Assignment - Among the entries below, extract exactly the lines that run from the one with "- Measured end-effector" through the one with "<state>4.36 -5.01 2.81", both ends included.

Exercise materials -
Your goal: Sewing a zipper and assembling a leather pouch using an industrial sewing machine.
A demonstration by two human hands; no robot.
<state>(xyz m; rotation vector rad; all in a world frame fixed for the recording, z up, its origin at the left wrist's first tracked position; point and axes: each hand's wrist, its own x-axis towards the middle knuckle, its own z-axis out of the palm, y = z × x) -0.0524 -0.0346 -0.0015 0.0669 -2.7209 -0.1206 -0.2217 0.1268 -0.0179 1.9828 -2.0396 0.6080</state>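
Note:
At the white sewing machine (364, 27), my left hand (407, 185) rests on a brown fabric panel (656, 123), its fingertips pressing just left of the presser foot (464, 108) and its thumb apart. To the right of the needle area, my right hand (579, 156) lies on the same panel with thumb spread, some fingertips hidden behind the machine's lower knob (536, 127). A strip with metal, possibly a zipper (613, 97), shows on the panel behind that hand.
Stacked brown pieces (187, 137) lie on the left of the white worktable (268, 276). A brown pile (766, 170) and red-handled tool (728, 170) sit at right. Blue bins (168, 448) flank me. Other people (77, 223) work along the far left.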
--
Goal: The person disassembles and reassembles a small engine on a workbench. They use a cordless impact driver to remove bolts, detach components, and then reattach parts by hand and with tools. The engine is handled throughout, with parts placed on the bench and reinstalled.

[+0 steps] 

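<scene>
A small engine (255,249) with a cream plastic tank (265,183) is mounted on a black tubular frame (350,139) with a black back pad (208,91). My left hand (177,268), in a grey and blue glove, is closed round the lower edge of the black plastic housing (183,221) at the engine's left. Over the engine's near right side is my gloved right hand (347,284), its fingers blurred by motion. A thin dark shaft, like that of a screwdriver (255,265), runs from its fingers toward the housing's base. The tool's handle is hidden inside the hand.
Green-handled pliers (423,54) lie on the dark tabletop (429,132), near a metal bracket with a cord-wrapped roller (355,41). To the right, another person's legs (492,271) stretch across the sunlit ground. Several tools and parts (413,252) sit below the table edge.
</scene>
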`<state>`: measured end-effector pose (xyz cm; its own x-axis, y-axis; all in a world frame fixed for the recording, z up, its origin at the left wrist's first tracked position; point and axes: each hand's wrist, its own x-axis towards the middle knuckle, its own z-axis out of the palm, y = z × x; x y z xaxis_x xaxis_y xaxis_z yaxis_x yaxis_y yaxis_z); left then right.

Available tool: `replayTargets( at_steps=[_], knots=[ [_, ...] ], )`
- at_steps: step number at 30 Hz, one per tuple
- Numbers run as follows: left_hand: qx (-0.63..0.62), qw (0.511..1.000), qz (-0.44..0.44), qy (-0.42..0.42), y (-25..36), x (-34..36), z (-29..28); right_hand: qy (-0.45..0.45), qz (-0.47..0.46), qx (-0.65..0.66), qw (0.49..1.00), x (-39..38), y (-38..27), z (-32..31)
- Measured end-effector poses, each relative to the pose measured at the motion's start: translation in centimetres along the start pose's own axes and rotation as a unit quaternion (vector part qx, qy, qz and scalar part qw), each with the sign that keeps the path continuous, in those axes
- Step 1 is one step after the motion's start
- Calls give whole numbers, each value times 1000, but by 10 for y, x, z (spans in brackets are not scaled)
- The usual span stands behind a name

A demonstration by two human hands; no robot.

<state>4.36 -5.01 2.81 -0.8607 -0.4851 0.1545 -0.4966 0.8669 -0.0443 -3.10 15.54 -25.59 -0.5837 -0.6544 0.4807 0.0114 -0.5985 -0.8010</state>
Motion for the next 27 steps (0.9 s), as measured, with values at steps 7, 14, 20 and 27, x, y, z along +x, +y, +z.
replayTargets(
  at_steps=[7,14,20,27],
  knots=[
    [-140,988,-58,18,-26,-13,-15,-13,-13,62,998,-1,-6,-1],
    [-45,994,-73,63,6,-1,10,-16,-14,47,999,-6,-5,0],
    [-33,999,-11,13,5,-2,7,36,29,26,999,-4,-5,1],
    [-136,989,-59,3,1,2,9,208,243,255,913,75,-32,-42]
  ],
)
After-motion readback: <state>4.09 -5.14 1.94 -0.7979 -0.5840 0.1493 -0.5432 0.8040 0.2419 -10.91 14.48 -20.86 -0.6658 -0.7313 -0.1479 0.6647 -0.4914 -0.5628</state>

Answer box -
- Measured end-effector poses, each relative to the pose measured at the motion's start: translation in centimetres along the start pose's own axes and rotation as a unit quaternion (vector part qx, qy, qz and scalar part qw), each with the sign that keeps the path continuous, in those axes
- Step 1 is one step after the motion's start
- Calls give whole numbers, each value times 1000, but by 10 for y, x, z (spans in brackets are not scaled)
- The usual span stands behind a name

A demonstration by two human hands; no robot.

<state>4.36 -5.01 2.81 -0.8607 -0.4851 0.1545 -0.4966 0.8669 -0.0443 -3.10 15.54 -25.59 -0.5837 -0.6544 0.4807 0.0114 -0.5985 -0.8010</state>

The answer has been given in full.